The data:
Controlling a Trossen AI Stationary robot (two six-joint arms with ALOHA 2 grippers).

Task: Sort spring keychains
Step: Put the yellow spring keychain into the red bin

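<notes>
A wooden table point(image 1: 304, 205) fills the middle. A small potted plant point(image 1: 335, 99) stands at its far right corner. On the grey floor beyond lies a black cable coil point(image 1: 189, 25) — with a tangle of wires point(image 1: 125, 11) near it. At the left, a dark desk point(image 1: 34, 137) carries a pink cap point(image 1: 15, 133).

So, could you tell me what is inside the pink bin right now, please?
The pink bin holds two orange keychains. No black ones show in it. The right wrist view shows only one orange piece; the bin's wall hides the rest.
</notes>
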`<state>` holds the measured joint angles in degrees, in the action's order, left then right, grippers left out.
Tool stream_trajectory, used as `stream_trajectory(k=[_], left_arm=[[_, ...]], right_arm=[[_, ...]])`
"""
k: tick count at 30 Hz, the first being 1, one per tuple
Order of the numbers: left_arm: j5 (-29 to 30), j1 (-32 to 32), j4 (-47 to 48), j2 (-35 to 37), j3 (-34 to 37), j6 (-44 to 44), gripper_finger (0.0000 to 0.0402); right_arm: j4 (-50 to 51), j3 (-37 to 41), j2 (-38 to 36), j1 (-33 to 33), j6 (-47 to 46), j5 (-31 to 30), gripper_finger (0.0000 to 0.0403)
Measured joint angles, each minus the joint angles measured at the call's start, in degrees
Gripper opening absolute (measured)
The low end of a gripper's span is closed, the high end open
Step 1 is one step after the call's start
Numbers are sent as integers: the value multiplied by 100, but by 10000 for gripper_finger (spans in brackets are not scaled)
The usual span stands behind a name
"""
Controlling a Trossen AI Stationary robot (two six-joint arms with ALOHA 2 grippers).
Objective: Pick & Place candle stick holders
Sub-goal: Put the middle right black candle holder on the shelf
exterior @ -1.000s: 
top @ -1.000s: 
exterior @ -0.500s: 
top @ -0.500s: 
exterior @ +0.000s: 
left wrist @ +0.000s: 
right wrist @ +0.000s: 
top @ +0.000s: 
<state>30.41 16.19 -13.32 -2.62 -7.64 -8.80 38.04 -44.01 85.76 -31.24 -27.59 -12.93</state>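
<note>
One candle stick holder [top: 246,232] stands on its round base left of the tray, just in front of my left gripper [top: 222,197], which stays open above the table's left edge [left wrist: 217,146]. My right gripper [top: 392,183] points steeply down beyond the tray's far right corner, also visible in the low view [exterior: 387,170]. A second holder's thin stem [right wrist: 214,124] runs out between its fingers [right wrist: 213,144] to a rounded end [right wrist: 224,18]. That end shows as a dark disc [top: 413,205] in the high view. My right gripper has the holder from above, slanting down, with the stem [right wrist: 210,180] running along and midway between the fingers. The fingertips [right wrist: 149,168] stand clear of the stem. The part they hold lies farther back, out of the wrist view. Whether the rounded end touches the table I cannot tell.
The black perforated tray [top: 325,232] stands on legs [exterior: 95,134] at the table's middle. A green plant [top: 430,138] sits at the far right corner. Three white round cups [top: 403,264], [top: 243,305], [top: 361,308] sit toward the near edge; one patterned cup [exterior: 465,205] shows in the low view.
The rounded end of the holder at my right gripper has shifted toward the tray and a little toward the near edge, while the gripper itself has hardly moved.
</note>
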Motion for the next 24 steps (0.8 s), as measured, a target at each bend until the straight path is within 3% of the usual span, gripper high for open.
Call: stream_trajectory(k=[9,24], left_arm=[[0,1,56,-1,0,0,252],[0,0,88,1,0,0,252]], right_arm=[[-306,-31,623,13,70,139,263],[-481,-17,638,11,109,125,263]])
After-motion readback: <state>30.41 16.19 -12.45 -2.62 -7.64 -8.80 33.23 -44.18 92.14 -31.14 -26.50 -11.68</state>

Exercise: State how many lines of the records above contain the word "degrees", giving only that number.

Reply: 2